Pak officials, politicians, businessmen held accounts in Switzerland

"We're being singled out because of the success of our business," says Haroon Akhtar Khan

By Umar Cheema
February 22, 2022
The members of Gen Akhtar Abdul Rehman’s family also held accounts in Credit Suisse which were opened in 1985 and 1986 when Akhtar was DG ISI. -The News/File
The members of Gen Akhtar Abdul Rehman’s family also held accounts in Credit Suisse which were opened in 1985 and 1986 when Akhtar was DG ISI. -The News/File

ISLAMABAD: A married couple was among 44 people held accused of operating a Ponzi scheme in Karachi and in its surroundings which is remembered as Alliance Motors scam. Muhammad Ismail Ishaq and his wife, Fatima, admitted before NAB investigators that they had an account at Credit Suisse and at five other foreign banks.
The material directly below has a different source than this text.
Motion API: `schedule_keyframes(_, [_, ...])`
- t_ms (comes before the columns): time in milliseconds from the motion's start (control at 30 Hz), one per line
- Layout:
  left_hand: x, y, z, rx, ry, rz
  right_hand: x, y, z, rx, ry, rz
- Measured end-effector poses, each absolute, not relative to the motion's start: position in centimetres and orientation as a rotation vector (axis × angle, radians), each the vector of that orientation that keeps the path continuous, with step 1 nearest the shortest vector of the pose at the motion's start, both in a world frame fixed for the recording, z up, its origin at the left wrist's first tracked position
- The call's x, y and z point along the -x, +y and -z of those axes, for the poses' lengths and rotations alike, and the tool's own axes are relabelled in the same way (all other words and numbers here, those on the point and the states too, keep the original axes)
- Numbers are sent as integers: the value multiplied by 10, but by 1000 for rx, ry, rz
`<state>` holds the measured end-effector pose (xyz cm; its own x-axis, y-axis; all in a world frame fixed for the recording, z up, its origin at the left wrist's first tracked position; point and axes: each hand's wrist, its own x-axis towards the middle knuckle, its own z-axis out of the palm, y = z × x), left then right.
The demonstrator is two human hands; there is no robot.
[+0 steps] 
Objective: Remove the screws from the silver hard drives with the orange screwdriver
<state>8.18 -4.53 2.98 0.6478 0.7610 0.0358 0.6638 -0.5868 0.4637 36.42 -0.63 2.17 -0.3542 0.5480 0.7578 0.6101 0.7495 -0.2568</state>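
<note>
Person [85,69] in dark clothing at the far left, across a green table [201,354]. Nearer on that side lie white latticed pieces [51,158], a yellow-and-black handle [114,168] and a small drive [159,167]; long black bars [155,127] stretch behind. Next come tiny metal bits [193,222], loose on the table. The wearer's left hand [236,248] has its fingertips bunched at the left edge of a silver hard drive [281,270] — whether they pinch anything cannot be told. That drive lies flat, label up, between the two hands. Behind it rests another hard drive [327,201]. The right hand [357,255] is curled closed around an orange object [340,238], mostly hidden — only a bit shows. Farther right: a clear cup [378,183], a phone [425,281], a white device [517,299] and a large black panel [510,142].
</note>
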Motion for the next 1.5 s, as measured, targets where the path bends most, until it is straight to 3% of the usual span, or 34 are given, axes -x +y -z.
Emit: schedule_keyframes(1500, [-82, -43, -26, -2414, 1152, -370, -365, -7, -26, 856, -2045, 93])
The husband was willing to enter into a plea bargain but Fatima was reluctant. In her possession were the secret codes of their accounts held in foreign banks, NAB documents reveal. She thought the couple’s sacrifices would make their children’s life comfortable with the money they would leave behind them. But finally, she surrendered too, much to the excitement of investigators.

The NAB was happy at this conclusion because the recovery it could manage though confession was not possible by other means. However, the couple outsmarted the NAB. In 2003, they entered into a plea bargain, paid $1.8 million which was 80% of the amount they held in all foreign bank accounts and won the freedom. Major shares went from Credit Suisse where, the couple said, it had $1.2 million.

Now, the leaked data of Credit Suisse reveals that the couple lied about the actual amount. The account which was opened at the peak of Ponzy scheme in 1987 reported the maximum balance of 2 million Swiss francs in June 2003 and the amount declared to NAB was only 60 percent of the total shown in the balance. An undertaking given in August 2003 suggested that the family would submit the account statements of the foreign banks by September end that year. However, The News couldn’t trace the statements in the record of the case submitted in the court. Muhammad Ismail didn’t answer the questions.

Other than this couple, there are several individuals who opened accounts at Credit Suisse before, during or after the NAB investigation. Included among them is the one of the richest Pakistani accounts found in Credit Suisse. A Pakistani banker who operates from the Middle East held more than 700 million Swiss francs standing at the top.

Senator Haji Saif Ullah Khan Bangash, though distant second in the ranking of the richest account holder Pakistanis, received a maximum balance of 105 Swiss francs millions in 2009, a year before the NAB filed a reference against him on bank fraud charges. His sons, Shuakat Ullah Khan and Kifayat Ullah Khan were co-accused in it. The account was opened in 2008, midway through the NAB investigation, and it was closed in 2011. The NAB apparently never learned about its existence.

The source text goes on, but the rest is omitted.